Of course the Obamas aren’t here to entertain us. The fact that anyone ever thought they were is degrading. Perhaps that's your point Mr. Blake, but I should hope not. The perception of the Obamas should not be that of a standard bearer for a new way of being in terms of how a black family is seen in America, rather it should reinforce all the good that so many blacks have achieved that goes unheralded. The standard of the Obamas as the ideal black American family exist in the eyes of many Americans today, black or otherwise.
“America has often viewed the black family through the prism of its pathologies: single-family homes, absentee fathers, out of wedlock children, they say.”
Without having demographics to support me, I’d go out on a limb and say that the average television show Mr. Blake referenced with the exception of “The Cosby’s” is marketed to black Americans and isn’t kept on the air by the legions of Caucasian viewers. So using the above quotation as an example, who exactly is, “America” referring to?
If the Obamas are to the be new stars of the ideal black family–as it seems they are destined to be–then I would be correct in thinking that any who support a media that sends up these pathologies ( all of which are negative ) would be in serious decline. Now that Obama is in office surely “America” will start thinking twice when ever these pathologies come up in the context of blacks on television or in print and ask themselves, “Gee, I wonder if Barack and Michelle would be watching this?”
I don’t know who the above “they” are but the pathological problems that plague many black families are averted by just as many others, furthermore there are many wonderful success stories from blacks that grew up with such pathologies, and overcame the difficulties.
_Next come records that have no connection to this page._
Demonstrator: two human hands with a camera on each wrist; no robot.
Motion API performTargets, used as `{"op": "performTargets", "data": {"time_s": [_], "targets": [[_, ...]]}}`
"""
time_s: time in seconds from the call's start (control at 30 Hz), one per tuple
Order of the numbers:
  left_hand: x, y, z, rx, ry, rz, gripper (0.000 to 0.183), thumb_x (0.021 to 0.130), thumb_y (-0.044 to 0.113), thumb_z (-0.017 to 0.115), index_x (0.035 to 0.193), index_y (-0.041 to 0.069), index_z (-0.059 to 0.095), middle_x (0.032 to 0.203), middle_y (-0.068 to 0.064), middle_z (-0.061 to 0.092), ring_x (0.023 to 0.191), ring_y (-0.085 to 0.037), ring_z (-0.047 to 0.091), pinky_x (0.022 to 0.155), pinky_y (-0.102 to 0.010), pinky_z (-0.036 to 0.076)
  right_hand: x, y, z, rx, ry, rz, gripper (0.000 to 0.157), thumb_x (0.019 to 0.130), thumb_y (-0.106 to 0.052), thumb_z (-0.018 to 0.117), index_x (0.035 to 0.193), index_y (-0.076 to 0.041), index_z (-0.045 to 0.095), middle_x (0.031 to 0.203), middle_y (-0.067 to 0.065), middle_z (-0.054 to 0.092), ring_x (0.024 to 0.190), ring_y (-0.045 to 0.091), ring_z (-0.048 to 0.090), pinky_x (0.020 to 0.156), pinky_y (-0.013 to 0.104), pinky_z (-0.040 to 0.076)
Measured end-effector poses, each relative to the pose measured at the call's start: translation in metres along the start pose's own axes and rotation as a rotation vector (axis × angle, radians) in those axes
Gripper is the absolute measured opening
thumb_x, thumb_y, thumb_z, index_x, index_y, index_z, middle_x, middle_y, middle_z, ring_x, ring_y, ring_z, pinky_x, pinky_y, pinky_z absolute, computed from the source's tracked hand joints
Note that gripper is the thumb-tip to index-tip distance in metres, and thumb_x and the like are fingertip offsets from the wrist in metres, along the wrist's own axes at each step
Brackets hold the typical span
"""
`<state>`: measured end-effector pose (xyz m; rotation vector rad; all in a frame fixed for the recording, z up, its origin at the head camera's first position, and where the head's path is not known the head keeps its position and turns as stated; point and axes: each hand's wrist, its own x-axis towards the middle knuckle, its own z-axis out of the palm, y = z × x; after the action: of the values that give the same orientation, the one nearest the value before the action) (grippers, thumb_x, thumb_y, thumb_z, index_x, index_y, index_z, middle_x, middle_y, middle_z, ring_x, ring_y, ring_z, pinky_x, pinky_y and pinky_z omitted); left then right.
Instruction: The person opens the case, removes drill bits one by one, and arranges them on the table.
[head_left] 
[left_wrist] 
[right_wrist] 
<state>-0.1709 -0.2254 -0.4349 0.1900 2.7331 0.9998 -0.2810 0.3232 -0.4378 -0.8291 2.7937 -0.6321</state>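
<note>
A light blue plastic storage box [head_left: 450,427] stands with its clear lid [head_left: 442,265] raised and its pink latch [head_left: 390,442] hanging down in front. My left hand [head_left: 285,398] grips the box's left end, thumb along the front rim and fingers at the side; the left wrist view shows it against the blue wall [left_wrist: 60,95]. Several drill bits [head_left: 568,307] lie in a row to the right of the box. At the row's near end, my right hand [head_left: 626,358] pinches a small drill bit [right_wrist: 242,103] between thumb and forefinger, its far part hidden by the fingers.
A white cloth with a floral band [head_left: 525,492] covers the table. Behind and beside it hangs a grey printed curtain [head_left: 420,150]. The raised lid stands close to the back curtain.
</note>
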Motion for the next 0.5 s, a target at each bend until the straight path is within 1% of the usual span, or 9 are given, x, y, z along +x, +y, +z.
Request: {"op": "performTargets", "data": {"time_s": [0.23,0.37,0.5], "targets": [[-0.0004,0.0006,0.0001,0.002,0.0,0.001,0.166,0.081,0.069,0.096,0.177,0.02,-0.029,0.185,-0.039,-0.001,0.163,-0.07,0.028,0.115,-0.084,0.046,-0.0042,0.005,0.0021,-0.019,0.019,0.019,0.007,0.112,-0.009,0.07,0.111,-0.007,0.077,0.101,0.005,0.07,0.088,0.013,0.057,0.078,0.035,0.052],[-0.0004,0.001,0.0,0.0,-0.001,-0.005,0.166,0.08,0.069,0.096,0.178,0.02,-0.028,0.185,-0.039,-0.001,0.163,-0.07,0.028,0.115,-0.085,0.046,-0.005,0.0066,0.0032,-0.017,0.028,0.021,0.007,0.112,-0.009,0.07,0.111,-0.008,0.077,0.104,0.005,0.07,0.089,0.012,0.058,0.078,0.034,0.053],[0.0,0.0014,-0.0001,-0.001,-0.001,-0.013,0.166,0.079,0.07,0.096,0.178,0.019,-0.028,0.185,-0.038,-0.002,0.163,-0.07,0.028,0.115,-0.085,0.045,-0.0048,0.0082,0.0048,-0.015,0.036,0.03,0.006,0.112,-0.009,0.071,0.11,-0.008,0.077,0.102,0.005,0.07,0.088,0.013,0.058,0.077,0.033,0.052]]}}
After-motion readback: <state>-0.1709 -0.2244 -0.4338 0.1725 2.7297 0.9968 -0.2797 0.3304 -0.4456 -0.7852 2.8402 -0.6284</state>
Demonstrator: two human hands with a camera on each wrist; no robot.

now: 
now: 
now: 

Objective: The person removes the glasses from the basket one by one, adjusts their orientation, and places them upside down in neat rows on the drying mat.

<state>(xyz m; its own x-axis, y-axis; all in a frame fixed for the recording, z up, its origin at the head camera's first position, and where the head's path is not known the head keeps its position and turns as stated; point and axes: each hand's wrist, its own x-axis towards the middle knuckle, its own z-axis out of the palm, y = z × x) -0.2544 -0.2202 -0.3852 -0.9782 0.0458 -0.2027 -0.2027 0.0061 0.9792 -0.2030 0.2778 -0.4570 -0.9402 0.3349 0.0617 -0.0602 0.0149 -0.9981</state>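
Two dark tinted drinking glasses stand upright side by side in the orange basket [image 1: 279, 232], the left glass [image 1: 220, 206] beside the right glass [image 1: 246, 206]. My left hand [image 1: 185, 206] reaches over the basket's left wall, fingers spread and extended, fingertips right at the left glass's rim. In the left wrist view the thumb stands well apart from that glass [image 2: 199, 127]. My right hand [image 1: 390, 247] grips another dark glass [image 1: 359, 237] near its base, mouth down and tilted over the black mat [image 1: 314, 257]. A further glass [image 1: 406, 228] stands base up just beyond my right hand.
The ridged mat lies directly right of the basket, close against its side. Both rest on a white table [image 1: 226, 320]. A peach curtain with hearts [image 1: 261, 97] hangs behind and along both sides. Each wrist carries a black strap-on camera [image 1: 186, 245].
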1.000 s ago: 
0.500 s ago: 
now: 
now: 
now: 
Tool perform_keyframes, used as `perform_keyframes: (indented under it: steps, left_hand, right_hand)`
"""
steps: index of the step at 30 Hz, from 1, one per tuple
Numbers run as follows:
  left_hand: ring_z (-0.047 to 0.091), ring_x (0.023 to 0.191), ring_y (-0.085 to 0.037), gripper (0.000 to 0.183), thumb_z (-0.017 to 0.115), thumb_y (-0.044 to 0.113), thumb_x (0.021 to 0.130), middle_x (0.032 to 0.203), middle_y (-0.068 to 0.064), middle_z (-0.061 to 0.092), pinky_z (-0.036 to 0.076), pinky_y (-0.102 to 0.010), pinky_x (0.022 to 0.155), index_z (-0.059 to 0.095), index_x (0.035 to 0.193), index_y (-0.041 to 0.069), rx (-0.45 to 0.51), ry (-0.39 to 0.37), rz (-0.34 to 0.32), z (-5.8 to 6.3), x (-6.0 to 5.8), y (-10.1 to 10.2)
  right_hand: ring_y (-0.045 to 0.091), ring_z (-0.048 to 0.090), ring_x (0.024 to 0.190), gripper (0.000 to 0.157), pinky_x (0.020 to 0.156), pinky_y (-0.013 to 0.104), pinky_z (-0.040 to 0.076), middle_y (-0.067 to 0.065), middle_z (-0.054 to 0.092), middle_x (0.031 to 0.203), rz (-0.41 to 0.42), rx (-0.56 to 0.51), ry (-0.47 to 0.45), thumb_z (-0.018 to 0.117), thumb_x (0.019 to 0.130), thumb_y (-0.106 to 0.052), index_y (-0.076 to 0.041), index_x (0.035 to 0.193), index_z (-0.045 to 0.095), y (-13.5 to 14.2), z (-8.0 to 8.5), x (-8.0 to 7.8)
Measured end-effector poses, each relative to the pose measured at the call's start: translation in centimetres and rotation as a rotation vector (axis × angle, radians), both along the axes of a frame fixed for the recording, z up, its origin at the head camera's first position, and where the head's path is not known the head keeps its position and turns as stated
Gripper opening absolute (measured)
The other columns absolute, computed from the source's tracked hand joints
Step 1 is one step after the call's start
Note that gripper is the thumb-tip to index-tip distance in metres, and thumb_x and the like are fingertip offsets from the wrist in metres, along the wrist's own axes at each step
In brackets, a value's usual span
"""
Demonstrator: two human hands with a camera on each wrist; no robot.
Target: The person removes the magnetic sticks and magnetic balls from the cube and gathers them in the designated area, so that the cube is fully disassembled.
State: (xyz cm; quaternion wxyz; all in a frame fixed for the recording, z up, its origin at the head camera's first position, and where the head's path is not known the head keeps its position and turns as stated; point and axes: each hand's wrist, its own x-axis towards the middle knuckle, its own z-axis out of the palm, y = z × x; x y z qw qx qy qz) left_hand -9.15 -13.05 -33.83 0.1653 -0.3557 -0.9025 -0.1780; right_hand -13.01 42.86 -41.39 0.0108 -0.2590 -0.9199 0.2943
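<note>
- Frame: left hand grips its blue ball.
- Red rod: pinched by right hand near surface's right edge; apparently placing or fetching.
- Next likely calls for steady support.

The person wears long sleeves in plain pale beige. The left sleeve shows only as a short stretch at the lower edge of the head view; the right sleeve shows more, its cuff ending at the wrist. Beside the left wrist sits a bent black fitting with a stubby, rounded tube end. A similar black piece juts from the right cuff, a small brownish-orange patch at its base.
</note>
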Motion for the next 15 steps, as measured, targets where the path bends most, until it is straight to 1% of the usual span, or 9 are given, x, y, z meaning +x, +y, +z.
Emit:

This new version of black intimacy that so many in Mr. Blake’s article supported was borderline comical: what prey-tell was the old version? Please, spell it out for me. Intimacy is a word; a noun to be specific. The definition does not change with the modification of ethnicity. That intimacy is expressed differently in different races, I don’t doubt, but is their an American ideal of what intimacy is regardless of race, age, religion or possibly even pathological upbringings? It would seem that nouns are less affected by influence and prove to be more structurally sound than some would believe.
I feel Mr. Blake is deceiving himself if he truly believes the “street lit” he mentions is sold or read en masse by anyone other than blacks. “The American public” as he states is not subjected to “Project Chick.” Without any evidence to support me, I will affirm that the buyers of those books are predominately, if not exclusively, black. Black intimacy and the perception of the black American family does need to change; mainly in the eyes of black Americans. Most importantly I would state that this perception--be it by black Americans, “America” as so vaguely defined by Mr. Blake, or anyone else for that matter--needed to change regardless of President Obama. He has many burdens and he is not the President of black America, or “America”, rather all of us as a collective whole ( for those of you who don’t understand subtleties, the entire USA ).